Chris Brogan shared that Yahoo is considering a new approach to serving up search results. He describes it as The Sound of Content Ripping Free From Its Page. I’m not sure it will be as dramatic as all that for a couple reasons.

What’s at the heart of Chris’ concern is this short post over at Business Week about what they labeled Yahoo’s Linkless Search. Here’s the part Chris finds concerning

Yahoo’s goal is to build a vast universe of related information, so that we get the info we’re looking for, without having to click on links. Search engines are already moving toward this. More and more, the information pops up on the result pages. But what Raghavan is describing sounds very much like an effort to push relevant Web pages down, or even out of the equation. “We’re not giving you pages, we’re giving you information synthesized from other pages.”

I’ve emphasized the parts that I think probably give Chris pause.

Search Without Links

At first brush the concept sounds a little hair brained to me.

From a publisher perspective it sounds goofy because with this approach to search Yahoo is choosing what parts of my content their user really “needs” to see rather than showing them my site and letting them choose the relevant content in context with the entire page.

From a user stand point I generally prefer to have the option to click through to the raw data. The idea of a synopsis makes sense. But I’d still want to see a link where I can click through to the source material. However I wonder if the average internet user feels the same way.

From Yahoo’s perspective it might make sense. IF they are looking at search as a way to corral people onto their site rather than as a gateway to other sites. If Yahoo’s intent is to build cull-de-sacs where “all roads lead to Yahoo” then this is probably one way to accomplish that goal.

Solving a Non-existent Problem

Here’s the thing. It seems to me that Yahoo is attempting to solve a “problem” that doesn’t exist. Here is an example of the “problem” as Yahoo sees it:

In the current mode, when we’re looking for, say, a restaurant in Hoboken, we query, read a web page, query again for reviews, and then again for directions.

Sounds like a huge burden, right? Yahoo claims that if someone is looking to check out a restaurant then they have to do 3 separate searches to find the information they need to make an informed decision. Why not simplify that to 1 search?

The thing is you already can get all that info from one search. Let me demonstrate.

Take one of my favorite local restaurants, the New South Cafe right here in Savannah. When I enter in “New South Cafe, Savannah, GA” into Google I get links to the following info on the first page:

  • Restaurant Website
  • Directions
  • Several Reviews
  • Some Community Involvement Info about the Restaurant

And that’s with one search, not three. Looks like Google’s already accomplishing what Yahoo is “researching” and is still ushering people to the content creators’ web sites. Everybody wins.

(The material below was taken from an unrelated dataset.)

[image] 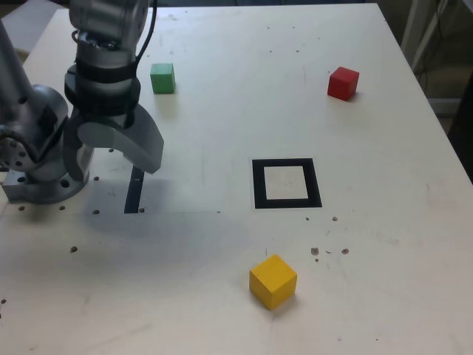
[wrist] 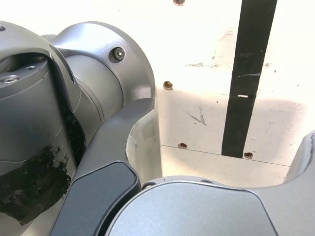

And here’s something interesting. Search for the same thing in Yahoo, “New South Cafe, Savannah, GA” and you get similar info. I see the restaurant’s web site, directions, and reviews all on the front page.

Yahoo’s Faulty Info

The top Yahoo results point to pages of info that are still on Yahoo web sites, though. Interestingly one of the top results gives a bogus address for the restaurant. Notice the phone numbers for the two entries are the same.

But folks following their directions to that location wouldn’t find the restaurant because it isn’t there. You’d have to click through to the restaurant’s main web site anyway to find out which location is the correct one. Or I you could just go over to Google and double check your search I suppose. They seem to have the location right somehow. Of course they aren’t pushing users to another Google page.

If the current Yahoo web sites can’t contain a simple piece of info like the location of a restaurant that’s been the same for at least the 4 years I’ve been in town, how do they expect to amass relevant data on their sites for the millions of searches that internet users conduct every day?

Bottom Line

I don’t think folks should get unduly worried about Yahoo! turning the search engine world on its ear with this new approach to search. It seems more likely to me that Yahoo will be collating masses numbers of pages with dubious content value this way.

If this is really what they are counting on to break the strangle-hold Google has on the search market and fend off a hostile take over from Microsoft then they are probably in worse shape than most folks give them credit for.